Sponsored by the Southeast Coast chapter

Sunday, June 05, 2011

Alistair Glen, owner of Growing Wild Nursery, demonstrates how to propagate native plants from seeds, cuttings and divisions.  Photos are by Valerie Robertson, publisher of Cape Fear’s Going Green.

Beginning with a seed...

Participants placed a layer of perlite on top of the potting soil, spreading the seeds evenly on top and then thinly covering with a second layer of perlite. This helps keep the seedlings from wilts caused by excessive moisture.

The seeds shown here are Baptisia alba. Alistair had prepared them by pouring boiling water over the seeds.

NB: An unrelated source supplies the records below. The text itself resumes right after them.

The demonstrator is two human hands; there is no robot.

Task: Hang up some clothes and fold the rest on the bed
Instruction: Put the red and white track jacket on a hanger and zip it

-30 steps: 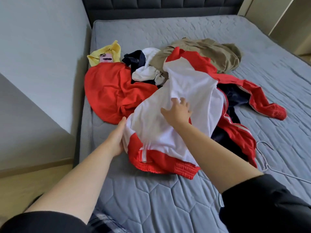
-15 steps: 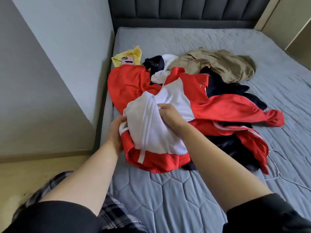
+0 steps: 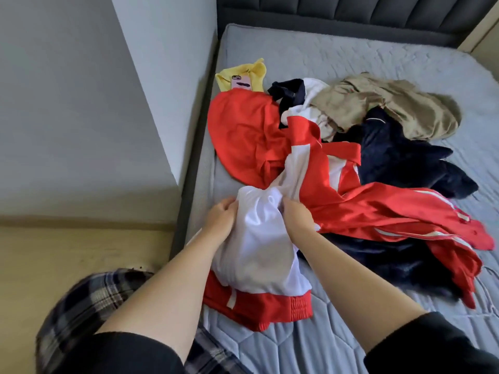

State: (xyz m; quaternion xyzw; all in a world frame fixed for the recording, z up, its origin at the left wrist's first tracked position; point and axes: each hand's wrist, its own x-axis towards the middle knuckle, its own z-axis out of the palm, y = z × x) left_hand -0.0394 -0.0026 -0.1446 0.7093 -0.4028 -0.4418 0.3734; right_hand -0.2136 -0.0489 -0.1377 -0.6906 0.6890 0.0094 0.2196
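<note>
A red and white track jacket (image 3: 259, 255) lies at the near left of the grey bed (image 3: 378, 66), its white lining bunched up. My left hand (image 3: 220, 221) grips the white cloth on its left side. My right hand (image 3: 295, 218) grips the same cloth on its right. Behind it a pile of clothes spreads out: a plain red garment (image 3: 243, 139), a khaki one (image 3: 391, 106), dark navy pieces (image 3: 399, 157) and a yellow one (image 3: 243, 74). A wire hanger (image 3: 487, 271) barely shows at the right edge, mostly under the clothes.
A pink phone (image 3: 241, 82) lies on the yellow garment near the wall. A grey wall (image 3: 151, 76) runs along the bed's left side. The dark padded headboard (image 3: 351, 12) closes the far end. Wooden floor (image 3: 67, 255) shows at the left, beside my plaid trouser leg (image 3: 89, 306).
Both hands went from lying on the jacket to gripping its white cloth and drew it toward me, bunching it. The red sleeve slid across the dark clothes. The view swung right.
</note>
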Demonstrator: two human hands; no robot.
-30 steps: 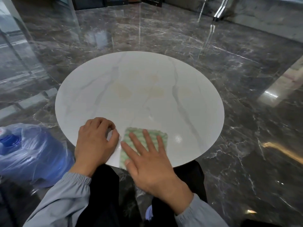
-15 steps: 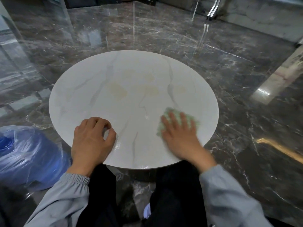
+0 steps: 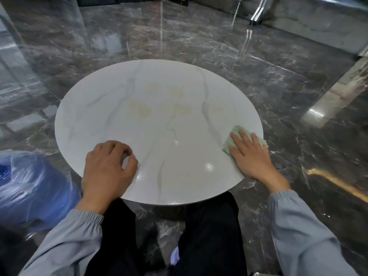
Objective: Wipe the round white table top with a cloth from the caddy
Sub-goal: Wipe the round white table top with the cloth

Spreading the seeds out evenly

It's harder than it looks!

Watering the newly planted seeds

We immersed the pots in an inch or two of water for 5 minutes. After planting. they need to be watered whenever they begin to dry out. With practice, a person can tell just by the weight of the pot.

Seedlings to repot

Alistair brought pots of seedlings (Red Bay, American Holly, Beauty Berry and Spigelia) for us to transplant into individual pots.

The seedlings need to be carefully separated.

It's important not to hold the seedlings by the stem.

Here Alistair teases out the roots with a pencil, holding the seedling by the leaves.

Potting up the seedlings

Propagation by division

Clumps can be divided with a sharp knife, making sure each division has plenty of roots.

A newly planted division of Switchgrass, Panicum virgatum.

Division is a good technique for propagating plants that have some desirable characteristic; in this case, the plant is more upright than most forms of Switchgrass.

Propagation by cuttings

A cutting is made from healthy new growth in late spring or early summer. The stem should be pliable but not soft. Cuts are made just below a node and include three nodes. Remove the leaves at the bottom and cut back any excessive leaves that might wilt easily.

Cuttings in sealed plastic bags

It's important to keep the bags sealed until the cuttings are well rooted, about a month, keeping them in the shade. When rooted, the bag is opened gradually and the new plants are very gradually exposed to the sun (if they are sun plants!)


The final watering and careful adjustment of any leaning seedlings!

All the plants we took home with our fingers crossed!

Many thanks to Alistair for sharing his techniques.